WORK REQUEST:
Would you copy exactly the lines in the data below from the one that has "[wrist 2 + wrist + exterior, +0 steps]" through the one that has "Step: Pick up", dropping any pictures?

RAW DATA:
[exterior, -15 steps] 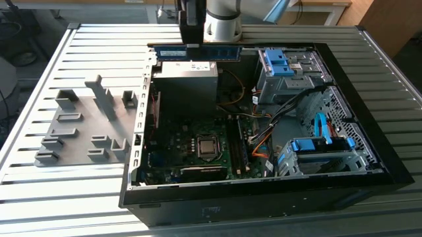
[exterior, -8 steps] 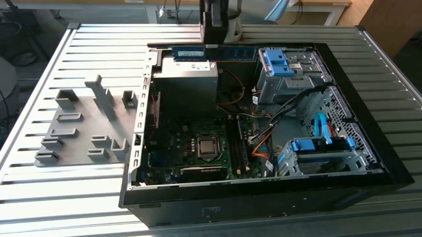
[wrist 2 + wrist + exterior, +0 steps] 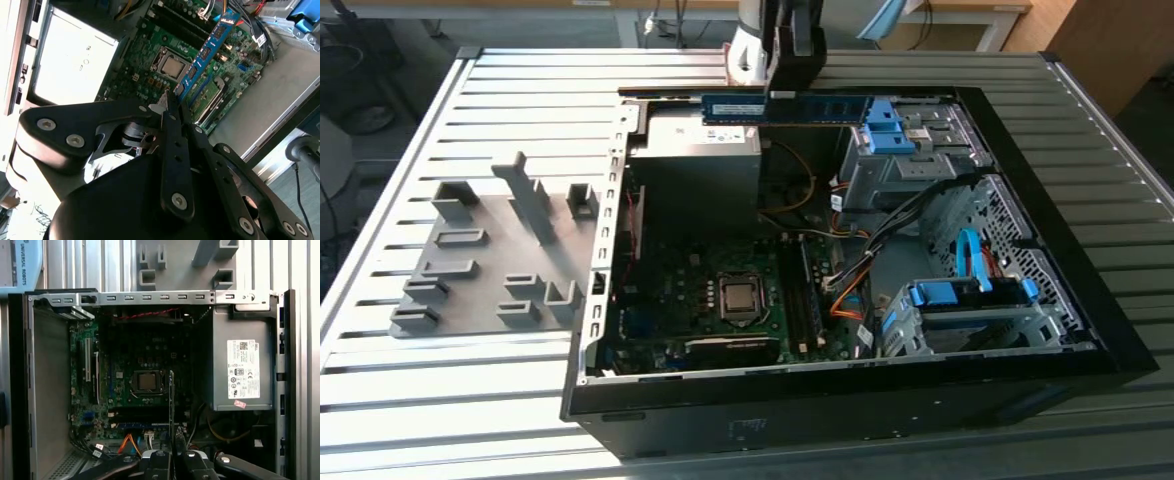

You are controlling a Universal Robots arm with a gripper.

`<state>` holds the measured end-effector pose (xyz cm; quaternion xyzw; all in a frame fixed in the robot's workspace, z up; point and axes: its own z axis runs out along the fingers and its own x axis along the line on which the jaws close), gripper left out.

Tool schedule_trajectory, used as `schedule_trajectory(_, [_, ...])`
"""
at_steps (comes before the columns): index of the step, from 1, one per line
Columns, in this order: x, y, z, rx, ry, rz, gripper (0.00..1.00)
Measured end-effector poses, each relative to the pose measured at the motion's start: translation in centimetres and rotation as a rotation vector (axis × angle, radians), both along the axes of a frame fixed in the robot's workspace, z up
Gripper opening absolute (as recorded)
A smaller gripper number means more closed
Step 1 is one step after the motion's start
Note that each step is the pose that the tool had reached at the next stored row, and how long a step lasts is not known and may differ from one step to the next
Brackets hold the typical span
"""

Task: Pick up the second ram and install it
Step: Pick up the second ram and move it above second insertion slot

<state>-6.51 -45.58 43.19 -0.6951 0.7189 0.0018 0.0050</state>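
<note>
Gripper (image 3: 781, 93) is clamped on the second ram (image 3: 787, 108), and we see it held in the air over the far edge of the open computer case (image 3: 1067, 330). The stick is thin, narrow and blue, with a row of dark chips. Its long axis lies level, running across the exterior view's left to right along the case's far wall. Power supply (image 3: 700, 140) sits just beneath. Motherboard (image 3: 720, 290) lies uncovered, well apart. Blue drive-bay latches (image 3: 887, 125) crowd the stick's right end.
</note>
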Motion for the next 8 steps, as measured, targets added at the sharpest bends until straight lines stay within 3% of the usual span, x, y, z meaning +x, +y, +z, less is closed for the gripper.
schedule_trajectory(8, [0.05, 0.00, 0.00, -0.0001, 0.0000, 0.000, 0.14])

RESULT FOR THIS EXERCISE:
[wrist 2 + wrist + exterior, +0 steps] 

You are controlling a Universal Robots arm with a gripper.

`<state>` holds the measured end-effector pose (xyz cm; quaternion xyzw; all in a frame fixed in the robot's workspace, z up; point and axes: its own z axis runs out along the fingers and its own x axis along the line on which the jaws close), gripper left out.

Tool schedule_trajectory, used as `schedule_trajectory(_, [_, ...])`
"""
at_steps (comes before the columns): index of the step, from 1, one per line
Columns, in this order: x, y, z, rx, ry, rz, gripper (0.00..1.00)
Measured end-effector poses, each relative to the pose measured at the motion's start: translation in centimetres and rotation as a rotation vector (axis × angle, radians), both along the axes of a frame fixed in the robot's workspace, z up
Gripper opening absolute (as recorded)
A smaller gripper number means more closed
Step 1 is one step after the motion's start
Note that each step is the pose that the tool had reached at the next stored row, and how long a step lasts is not known and may differ from one step to the next
Brackets hold the typical span
"""

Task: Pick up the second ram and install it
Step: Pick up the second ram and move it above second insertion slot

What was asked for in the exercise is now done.